自分の秘密を暴露するのは骨の折れる作業だ、心身ともに堪える。けれど、話してしまったあとはすっきりとした気分になる。その秘密をずっと誰にも言えずに心の中に仕舞い込んでいたブレさんならなおさらのことだ。
「あっ、もうみんな戻ってる」
それぞれの灯りでふんわりと明るい光が灯っている。
マーシャがよほど怖かったのか、涙を流している。それを慰めながら困った表情を浮かべるキールの姿が可笑しい。
女性の扱いにはなれていそうなキールだけれど、泣いている女性を慰めるのは苦手なようだ。キールは私の姿を確認すると、眉をハの字に下げた情けない顔で私に助けを求めている。
「ああっ、キール。
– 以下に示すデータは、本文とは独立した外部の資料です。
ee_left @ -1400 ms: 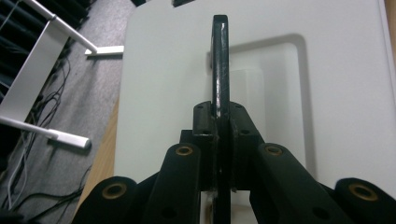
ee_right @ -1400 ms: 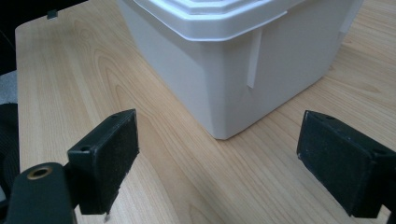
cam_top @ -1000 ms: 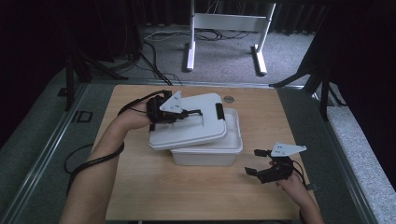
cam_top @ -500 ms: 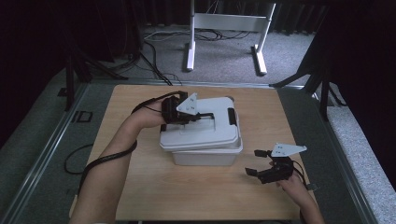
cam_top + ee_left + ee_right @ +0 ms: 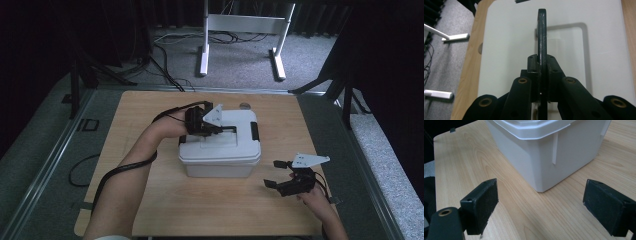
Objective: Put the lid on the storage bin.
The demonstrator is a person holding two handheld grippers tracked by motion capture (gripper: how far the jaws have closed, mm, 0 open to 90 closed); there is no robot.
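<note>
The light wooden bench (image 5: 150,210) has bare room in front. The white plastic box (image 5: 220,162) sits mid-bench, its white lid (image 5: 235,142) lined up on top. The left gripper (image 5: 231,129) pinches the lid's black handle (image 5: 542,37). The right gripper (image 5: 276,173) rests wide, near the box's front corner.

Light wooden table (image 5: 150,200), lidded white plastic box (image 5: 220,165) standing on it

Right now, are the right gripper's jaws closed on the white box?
No, in the right gripper view the right gripper stands wide open over bare table, with the white box farther off and untouched.
</note>
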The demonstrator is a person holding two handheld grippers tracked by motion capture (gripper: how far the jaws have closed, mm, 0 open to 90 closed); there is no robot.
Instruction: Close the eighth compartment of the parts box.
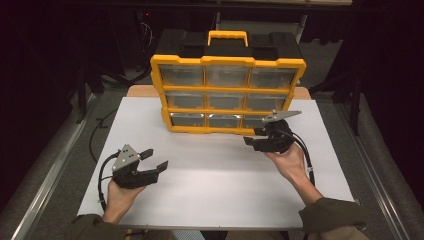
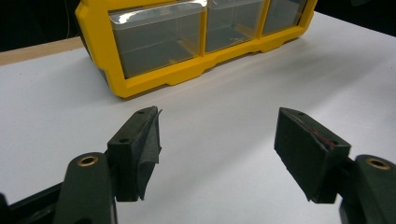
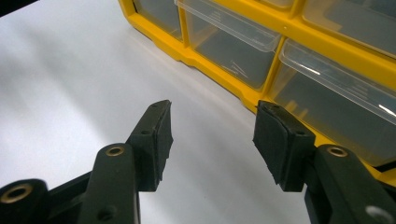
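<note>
Yellow and black plastic drawer cabinet (image 1: 228, 87) standing upright at the far middle of the white table (image 1: 215, 185), carry handle on top, three rows of three clear drawers facing the person. Right gripper (image 1: 256, 138) held just beside the cabinet's lower right corner, near the bottom right drawer (image 1: 254, 121), jaws apart with nothing between them and touching nothing; from the right gripper view, jaws (image 3: 212, 140) aimed along the yellow base, right pad close to the clear drawer front (image 3: 327, 107) but off it. Left gripper (image 1: 153, 159) low over the table at the near left, well apart from the cabinet, jaws spread wide and empty; from the left gripper view (image 2: 217, 149), bare white table between the pads, cabinet's bottom row farther ahead (image 2: 159, 39). Drawers all pushed in.
</note>
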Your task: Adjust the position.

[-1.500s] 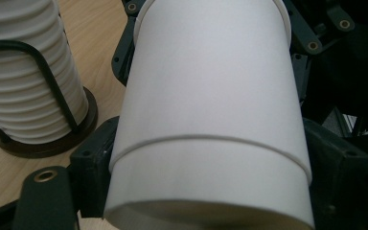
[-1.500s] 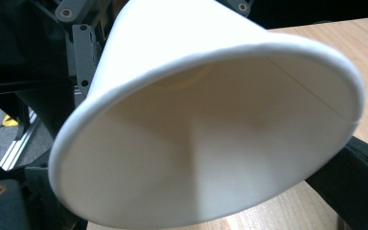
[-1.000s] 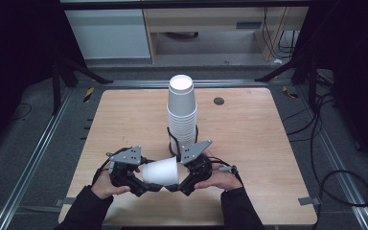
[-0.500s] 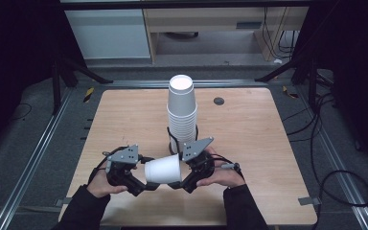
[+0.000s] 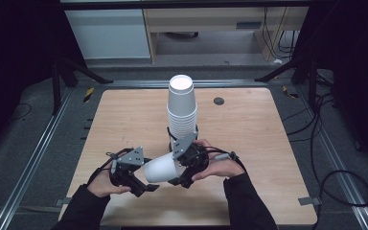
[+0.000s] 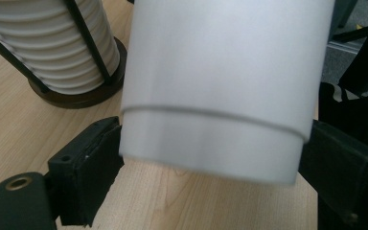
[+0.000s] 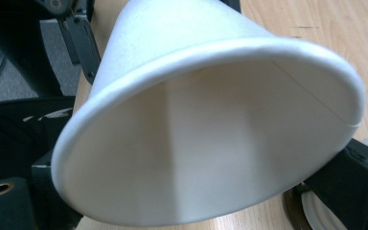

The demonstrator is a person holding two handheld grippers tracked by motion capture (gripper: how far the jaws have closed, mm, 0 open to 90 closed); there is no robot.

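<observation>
White paper cup (image 5: 160,168) lies on its side above the near part of the wooden bench (image 5: 249,129), held between both tools just in front of the tall stack of cups (image 5: 181,106). From above, the left tool (image 5: 133,179) takes its narrow bottom end and the right tool (image 5: 184,167) its wide mouth end. The left gripper view adds what that one hides: black jaws pressed against either side of the cup's base band, with the stack's dark round holder (image 6: 84,93) behind. The right gripper view looks into the open mouth, its rim pinched between jaws spread wide.
</observation>
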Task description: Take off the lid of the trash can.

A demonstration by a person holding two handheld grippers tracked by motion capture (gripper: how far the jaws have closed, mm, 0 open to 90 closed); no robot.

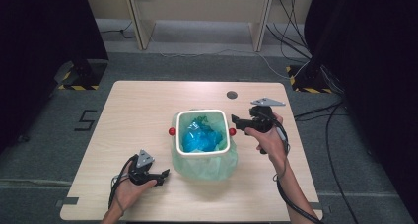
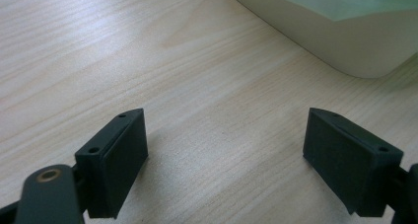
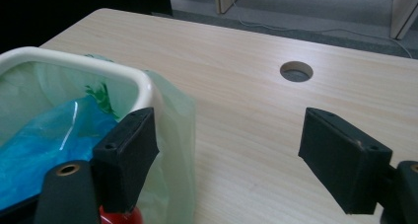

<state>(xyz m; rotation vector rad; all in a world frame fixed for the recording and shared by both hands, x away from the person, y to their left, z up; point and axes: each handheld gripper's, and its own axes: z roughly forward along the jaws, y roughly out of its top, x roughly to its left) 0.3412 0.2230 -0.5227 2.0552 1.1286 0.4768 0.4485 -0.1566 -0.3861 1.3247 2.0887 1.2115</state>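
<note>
Wooden table (image 1: pixel 148 115) carries one small white waste bin (image 1: pixel 202 155), sitting just right of table centre. A pale green liner bag (image 1: pixel 217 167) is fitted in the bin, its top folded out over the white rim and draped down the outer walls; by my read the lining step is done. Inside the liner lies a crumpled blue plastic bag (image 1: pixel 199 140) with something dark green at its 12 o'clock edge, too small to tell what. Two red knobs stick out from the bin, the left red knob (image 1: pixel 172 131) at 9 o'clock and the right red knob (image 1: pixel 231 131) at 3 o'clock of the rim. A round cable hole (image 1: pixel 231 94) sits in the table at about 1 o'clock from the bin. The right gripper (image 1: pixel 235 121) hangs at 3 o'clock of the bin, just beside the rim, jaws spread with nothing between them; in the right gripper view the liner and rim show behind one jaw, not pinched. The left gripper (image 1: pixel 165 173) is low over the table at 8 o'clock of the bin, close to the wall but apart, jaws spread wide and empty. What looks left, as a judgement: tidying the liner edge, or closing and lifting the bag out; neither has begun.
</note>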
マーシャを泣かせたんでしょ? もしかして、マーシャを暗闇の中で一人きりにしたんじゃないでしょうね?」
その情けない顔に容赦のない言葉をかける。けれど、キールは助かったと言わんばかりのホッとした顔で弁明をはかる。
「違いますよ、マリィ様。ちゃんと約束は守りました。暗闇がどうしようもなく怖かったようで……」
「マーシャ。もうみんないるから怖くないよ。なあに? もしかして、一番幽霊に会いたがっている私を差し置いて幽霊にあったっていうんじゃないでしょうねぇ」
手で顔を覆うマーシャを覗き込んで、呑気な声で語りかける。
「マリィ様っ。怖かったですっ。あんなに真っ暗なところ今まで行ったことありません。私、肝だめしなんてもう二度とやりませんからっ。……幽霊は出て来ませんでした」
あまりの恐怖だったのか、私の首に抱き付いたマーシャ。残念なことに幽霊との遭遇はなかったようだ。
マーシャは暗闇が怖いのか……。私はわりと好きなんだけどね。夜中にこっそりベッドを抜け出して、王城内を探検したいと思っているほどにね。
「分かった、分かった。もうしないから、もう泣かないの。もうみんないるんだから怖くないでしょ?」
何度も手で涙をぬぐい、こくりと素直に頷くマーシャはとても可愛い。
「マリィっ」
突然、背後から手を取られ、マーシャと引き剥がされる。そして次の瞬間にはアレックの腕の中にいた。
「マリィっ。大丈夫だったか? ブレットに何かされてないか? 幽霊に攫われていないか? よく見せてみろ」
上から下までチェックされる。
何かされるわけないし、幽霊に攫われてたらここにいないし。と、言いたいのを必死で我慢してアレックになされるがままになっていた。
どこかから切ない視線を感じる。出所は分かっている。けれど、そちらを見てはいけない気がした。